Artist uses AI to create ultra realistic portraits of celebrities who left us too soon

What would certain icons look like if nothing had happened to them?

Mercury would be 76 today.

Some icons have truly left this world too early. It’s a tragedy when anyone doesn’t make it to see old age, but when it happens to a well-known public figure, it’s like a bit of their art and legacy dies with them. What might Freddie Mercury have created if he were granted the gift of long life? Bruce Lee? Princess Diana?

Their futures might be mere musings of our imagination, but thanks to a lot of creativity (and a little tech) we can now get a glimpse into what these celebrities might have looked like when they were older.

Alper Yesiltas, an Istanbul-based lawyer and photographer, created a photography series titled “As If Nothing Happened,” which features eerily realistic portraits of long gone celebrities in their golden years. To make the images as real looking as possible, Yesiltas incorporated various photo editing programs such as Adobe Lightroom and VSCO, as well as the AI photo-enhancing software Remini.

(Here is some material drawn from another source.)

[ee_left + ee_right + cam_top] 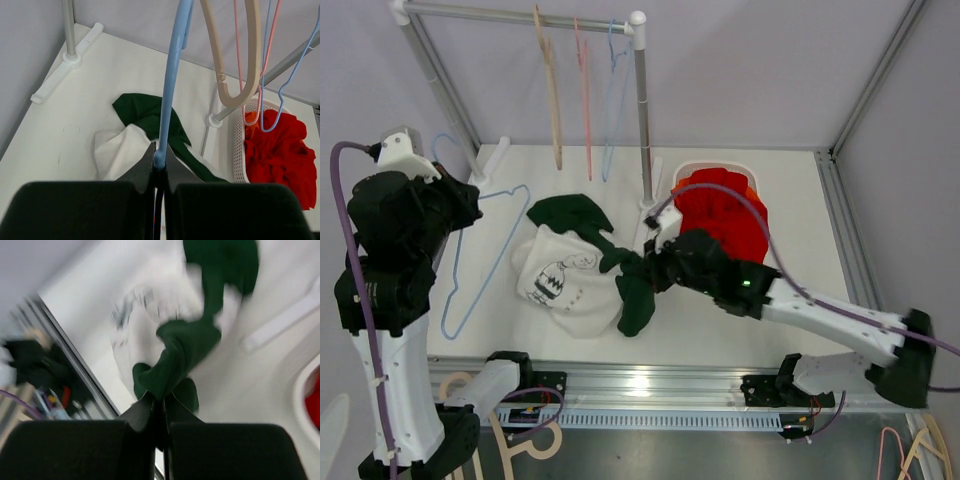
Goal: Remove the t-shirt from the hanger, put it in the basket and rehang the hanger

“The hardest part of the creative process for me is making the image feel ‘real’ to me,” Yesiltas wrote about his passion project. “The moment I like the most is when I think the image in front of me looks as if it was taken by a photographer.”

Yesiltas’ meticulousness paid off, because the results are uncanny.

Along with each photo, Yesiltas writes a bittersweet message “wishing” how things might have gone differently … as if nothing happened.